We conclude the juvenile court erred when it failed to consider father’s request under section 361.2, but the error was harmless in this case. In so concluding, we reject the Department’s contention that a parent is precluded from requesting custody under section 361.2 based on jurisdictional findings made under a preponderance of the evidence standard. As we shall explain, reading this purported “nonoffending” parent requirement into the statute would effectively undermine the constitutional due process mandate that a detriment finding be made by clear and convincing evidence before a noncustodial parent is denied custody under section 361.2. Nevertheless, because the record establishes the juvenile court made a finding under section 361, by clear and convincing evidence, that placing the children with father would pose a substantial danger to their physical health and well-being, we conclude the court’s error was harmless in this case. On this basis, we affirm.
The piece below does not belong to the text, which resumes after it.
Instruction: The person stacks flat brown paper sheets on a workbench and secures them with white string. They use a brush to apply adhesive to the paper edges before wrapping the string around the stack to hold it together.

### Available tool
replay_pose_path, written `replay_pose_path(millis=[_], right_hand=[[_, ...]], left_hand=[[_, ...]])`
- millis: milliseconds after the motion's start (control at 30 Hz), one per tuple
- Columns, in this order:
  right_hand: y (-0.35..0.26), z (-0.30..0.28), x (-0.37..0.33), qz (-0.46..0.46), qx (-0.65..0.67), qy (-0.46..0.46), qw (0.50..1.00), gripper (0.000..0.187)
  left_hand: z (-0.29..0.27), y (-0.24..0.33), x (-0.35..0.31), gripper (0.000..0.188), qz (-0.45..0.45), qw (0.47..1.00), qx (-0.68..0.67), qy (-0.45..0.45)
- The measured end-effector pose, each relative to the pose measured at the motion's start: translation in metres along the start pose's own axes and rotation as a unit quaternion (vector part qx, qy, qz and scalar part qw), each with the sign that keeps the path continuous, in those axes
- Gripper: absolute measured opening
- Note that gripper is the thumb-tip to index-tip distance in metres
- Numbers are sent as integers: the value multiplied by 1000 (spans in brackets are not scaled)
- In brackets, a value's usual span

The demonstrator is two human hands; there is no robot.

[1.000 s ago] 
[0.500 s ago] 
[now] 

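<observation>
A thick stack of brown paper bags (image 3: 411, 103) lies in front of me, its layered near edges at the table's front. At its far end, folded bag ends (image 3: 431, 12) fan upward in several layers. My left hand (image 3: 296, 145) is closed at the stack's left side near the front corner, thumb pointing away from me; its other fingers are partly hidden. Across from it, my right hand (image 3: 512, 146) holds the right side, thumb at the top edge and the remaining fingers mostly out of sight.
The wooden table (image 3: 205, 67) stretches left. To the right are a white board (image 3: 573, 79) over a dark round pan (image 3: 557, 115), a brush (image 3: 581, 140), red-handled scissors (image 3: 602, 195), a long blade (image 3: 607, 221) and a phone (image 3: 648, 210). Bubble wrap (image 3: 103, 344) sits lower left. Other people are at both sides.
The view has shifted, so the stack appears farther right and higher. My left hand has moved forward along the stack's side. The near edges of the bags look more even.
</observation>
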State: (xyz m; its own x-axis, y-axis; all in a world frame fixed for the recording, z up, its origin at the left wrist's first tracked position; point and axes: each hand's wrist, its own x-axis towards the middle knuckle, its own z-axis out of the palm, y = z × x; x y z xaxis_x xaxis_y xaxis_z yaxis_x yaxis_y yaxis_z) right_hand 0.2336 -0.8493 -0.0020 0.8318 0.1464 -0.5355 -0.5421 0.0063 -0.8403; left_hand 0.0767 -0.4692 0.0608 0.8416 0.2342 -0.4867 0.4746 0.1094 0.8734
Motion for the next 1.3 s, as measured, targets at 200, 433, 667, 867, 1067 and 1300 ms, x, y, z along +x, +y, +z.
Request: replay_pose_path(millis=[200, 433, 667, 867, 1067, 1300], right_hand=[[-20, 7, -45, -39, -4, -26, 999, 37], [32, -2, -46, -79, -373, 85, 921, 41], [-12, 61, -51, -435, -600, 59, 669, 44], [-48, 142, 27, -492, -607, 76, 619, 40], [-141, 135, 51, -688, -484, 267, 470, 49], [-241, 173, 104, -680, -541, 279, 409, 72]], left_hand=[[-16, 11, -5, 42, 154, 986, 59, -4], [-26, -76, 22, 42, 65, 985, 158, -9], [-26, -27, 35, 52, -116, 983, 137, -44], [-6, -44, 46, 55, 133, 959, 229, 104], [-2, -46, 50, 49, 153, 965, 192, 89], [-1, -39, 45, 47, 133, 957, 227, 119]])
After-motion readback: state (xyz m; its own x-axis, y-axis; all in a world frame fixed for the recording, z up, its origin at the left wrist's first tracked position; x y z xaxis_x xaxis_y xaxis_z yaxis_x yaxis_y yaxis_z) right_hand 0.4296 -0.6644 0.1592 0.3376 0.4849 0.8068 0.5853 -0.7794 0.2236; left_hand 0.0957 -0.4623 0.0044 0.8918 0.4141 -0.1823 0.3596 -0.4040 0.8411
FACTS AND PROCEDURAL BACKGROUND

On February 15, 2013, the Department received a child protection hotline referral alleging general neglect and drug use by mother. At the time, mother and the two children lived in a two-bedroom apartment with the paternal grandparents, mother’s friend, and the friend’s three children. A year earlier, father had moved to Colima, Mexico, after prepaying the family’s rent for a year. When the year expired, mother reportedly refused to help pay rent, and regularly sold her food stamps, leaving the children without food in the home. The reporting party also alleged that mother used methamphetamine and marijuana, drank alcohol, played loud music late into the night, and frequently left the children unattended to roam outside the apartment.

A Department social worker investigated the report and found the apartment messy, with clothing and toys scattered throughout the living room. There also were approximately six trash bags filled with alcohol bottles and other recyclables in the apartment. The kitchen appeared to have adequate food. Mother claimed she drank alcohol only occasionally and denied smoking methamphetamine or marijuana. D’Anthony, however, reported seeing mother smoke “weed or cigarettes.” Mother submitted to a drag test, which came back positive for methamphetamine. On February 28, 2013, the Department removed the children from mother’s home.

On March 1, 2013, father telephoned the Department social worker concerning the children’s detention. Father reported living in a three-bedroom *296 house in Mexico with his wife and their newborn son. Since moving to Mexico, he said he called to check on the children three to four times per week, and the children had visited him in Mexico on two or three occasions. Father said he thought the children were doing well with mother, until he learned from the paternal grandfather that mother was not paying rent and had moved a friend into their apartment. Father told the social worker he was making arrangements to have the children move in with him.

On March 5, 2013, the Department filed a section 300 petition on behalf of the children, alleging physical abuse and illicit drug use by mother. The juvenile court found a prima facie case for detention, and ordered the children detained in shelter care, with supervised visits for mother.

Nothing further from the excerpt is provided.